#### [What to do]
Take the data that follows and retype it word for word.

#### [Dataset section]
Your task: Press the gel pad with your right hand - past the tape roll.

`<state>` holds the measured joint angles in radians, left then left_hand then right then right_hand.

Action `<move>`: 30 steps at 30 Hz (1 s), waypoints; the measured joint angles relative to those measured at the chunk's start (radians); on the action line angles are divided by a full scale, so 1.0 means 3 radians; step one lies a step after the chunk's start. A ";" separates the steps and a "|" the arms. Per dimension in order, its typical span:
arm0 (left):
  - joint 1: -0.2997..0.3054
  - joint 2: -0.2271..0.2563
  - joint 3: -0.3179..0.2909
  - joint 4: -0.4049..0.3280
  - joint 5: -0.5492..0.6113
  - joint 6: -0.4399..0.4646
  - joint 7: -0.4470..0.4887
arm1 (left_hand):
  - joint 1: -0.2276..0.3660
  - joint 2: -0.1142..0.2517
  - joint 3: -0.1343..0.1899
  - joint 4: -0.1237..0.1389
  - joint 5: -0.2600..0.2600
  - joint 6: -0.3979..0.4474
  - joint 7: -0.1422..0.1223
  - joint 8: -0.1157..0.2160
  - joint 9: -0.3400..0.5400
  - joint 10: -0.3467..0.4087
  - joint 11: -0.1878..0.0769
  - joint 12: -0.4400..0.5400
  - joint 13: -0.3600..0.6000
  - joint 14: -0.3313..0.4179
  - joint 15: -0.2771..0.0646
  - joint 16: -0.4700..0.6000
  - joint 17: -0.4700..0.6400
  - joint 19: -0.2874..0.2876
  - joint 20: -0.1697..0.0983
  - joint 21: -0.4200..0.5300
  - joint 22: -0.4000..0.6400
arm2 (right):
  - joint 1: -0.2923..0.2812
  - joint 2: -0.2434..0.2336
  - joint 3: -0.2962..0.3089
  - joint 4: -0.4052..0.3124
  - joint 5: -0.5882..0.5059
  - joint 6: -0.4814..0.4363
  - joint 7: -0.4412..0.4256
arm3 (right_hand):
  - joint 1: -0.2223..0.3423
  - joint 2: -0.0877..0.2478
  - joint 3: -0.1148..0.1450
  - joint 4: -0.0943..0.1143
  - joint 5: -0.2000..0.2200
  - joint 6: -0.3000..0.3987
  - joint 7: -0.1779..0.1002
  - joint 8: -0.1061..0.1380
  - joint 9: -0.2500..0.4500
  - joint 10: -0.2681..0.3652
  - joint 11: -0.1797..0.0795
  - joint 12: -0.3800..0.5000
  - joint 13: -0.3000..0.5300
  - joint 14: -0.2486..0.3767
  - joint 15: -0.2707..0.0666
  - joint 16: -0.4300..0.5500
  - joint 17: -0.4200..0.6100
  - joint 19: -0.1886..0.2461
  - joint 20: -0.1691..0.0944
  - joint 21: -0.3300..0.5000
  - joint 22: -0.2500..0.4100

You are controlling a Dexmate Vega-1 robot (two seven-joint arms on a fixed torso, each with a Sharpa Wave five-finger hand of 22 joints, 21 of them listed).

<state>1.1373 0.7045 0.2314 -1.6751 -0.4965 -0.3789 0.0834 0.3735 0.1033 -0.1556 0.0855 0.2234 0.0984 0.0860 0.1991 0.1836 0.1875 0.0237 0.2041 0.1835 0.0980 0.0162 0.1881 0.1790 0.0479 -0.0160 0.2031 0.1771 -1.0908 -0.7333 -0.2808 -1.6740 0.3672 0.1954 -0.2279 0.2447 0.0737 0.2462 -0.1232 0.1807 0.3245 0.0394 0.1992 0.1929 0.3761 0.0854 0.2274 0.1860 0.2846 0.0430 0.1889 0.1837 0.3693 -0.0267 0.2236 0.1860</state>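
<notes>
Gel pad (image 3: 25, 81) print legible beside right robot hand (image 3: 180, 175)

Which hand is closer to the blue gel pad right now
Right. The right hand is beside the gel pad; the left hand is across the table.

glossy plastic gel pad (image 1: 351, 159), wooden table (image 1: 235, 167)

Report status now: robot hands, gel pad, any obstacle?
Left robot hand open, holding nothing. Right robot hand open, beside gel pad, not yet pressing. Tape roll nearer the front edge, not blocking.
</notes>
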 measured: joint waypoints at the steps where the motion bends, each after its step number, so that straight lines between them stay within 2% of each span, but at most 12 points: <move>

#### [Problem solution]
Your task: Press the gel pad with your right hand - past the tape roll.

`<state>` holds the measured joint angles in radians, left then left_hand then right then right_hand.

Action `<move>`: 30 steps at 30 Hz (1 s), waypoints; the measured joint angles relative to those measured at the chunk's start (radians); on the action line angles are divided by a full scale, so 1.0 means 3 radians; step one lies a step after the chunk's start. A ";" separates the steps and a "|" the arms. Per dimension in order, its typical span:
arm0 (left):
  - joint 1: -0.2997..0.3054
  - joint 2: -0.2271..0.2563
  - joint 3: -0.3179..0.2909
  - joint 4: -0.4049..0.3280
  - joint 5: -0.5492..0.6113
  - joint 6: -0.4399..0.4646
  - joint 7: -0.4470..0.4887
arm1 (left_hand):
  - joint 1: -0.2276..0.3660
  - joint 2: -0.1142..0.2517
  - joint 3: -0.1343..0.1899
  - joint 4: -0.1237..0.1389
  - joint 5: -0.2600..0.2600
  - joint 6: -0.3979..0.4474
  - joint 7: -0.1422..0.1223
  - joint 8: -0.1157..0.2160
  - joint 9: -0.3400..0.5400
  - joint 10: -0.3467..0.4087
  - joint 11: -0.1878..0.0769
  - joint 12: -0.4400..0.5400
  - joint 13: -0.3600..0.6000
  - joint 14: -0.3313..0.4179
  - joint 15: -0.2771..0.0646
  - joint 16: -0.4700..0.6000
  - joint 17: -0.4700..0.6400
  - joint 19: -0.2874..0.2876
  - joint 20: -0.1697..0.0983
  - joint 21: -0.4200..0.5300
  - joint 22: -0.4000..0.6400
arm2 (right):
  - joint 1: -0.2923..0.2812
  - joint 2: -0.2434..0.2336
  - joint 3: -0.2962..0.3089
  - joint 4: -0.4052..0.3124
  - joint 5: -0.5882..0.5059
  - joint 6: -0.4814..0.4363
  - joint 7: -0.4412..0.4256
arm3 (right_hand):
  - joint 1: -0.2223..0.3423
  - joint 2: -0.0877..0.2478
  - joint 3: -0.1148..0.1450
  - joint 4: -0.0943..0.1143
  - joint 5: -0.2000..0.2200
  - joint 6: -0.3000..0.3987
  - joint 7: -0.1779..0.1002
  - joint 8: -0.1061..0.1380
  - joint 9: -0.2500..0.4500
  - joint 10: -0.2681..0.3652
  - joint 11: -0.1797..0.0795
  - joint 12: -0.3800..0.5000
  - joint 13: -0.3000..0.5300
  - joint 14: -0.2486..0.3767
  - joint 15: -0.2707..0.0666
  - joint 16: -0.4300..0.5500
  - joint 17: -0.4200..0.6100
  - joint 19: -0.1886..0.2461
  - joint 20: -0.1691..0.0944
  - joint 21: -0.3300..0.5000
  - joint 22: -0.2500..0.4100

You are controlling a Dexmate Vega-1 robot (two seven-joint arms on a fixed torso, each with a Sharpa Wave five-finger hand of 22 joints, 21 of them listed).

<state>1.1373 0.7045 0.2314 -1.6751 -0.4965 -0.3789 0.0834 0.3735 0.1033 -0.1556 0.0855 0.2234 0.0984 0.0860 0.1991 0.1836 0.1875 0.0237 0.2041 0.1835 0.0980 0.0162 0.1881 0.1790 0.0479 -0.0160 0.2031 0.1771 -1.0908 -0.7333 -0.2808 -1.6740 0.3672 0.1954 -0.2279 0.2447 0.0737 0.2462 -0.1232 0.1807 0.3245 0.0394 0.1992 0.1929 0.3761 0.0854 0.2274 0.1860 0.2846 0.0430 0.1889 0.1837 0.3693 -0.0267 0.2236 0.1860</state>
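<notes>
Gel pad (image 3: 25, 81) print legible beside right robot hand (image 3: 180, 175)

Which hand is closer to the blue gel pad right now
Right. The right hand is beside the gel pad; the left hand is across the table.

glossy plastic gel pad (image 1: 351, 159), wooden table (image 1: 235, 167)

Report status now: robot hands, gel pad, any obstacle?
Left robot hand open, holding nothing. Right robot hand open, beside gel pad, not yet pressing. Tape roll nearer the front edge, not blocking.
</notes>
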 measured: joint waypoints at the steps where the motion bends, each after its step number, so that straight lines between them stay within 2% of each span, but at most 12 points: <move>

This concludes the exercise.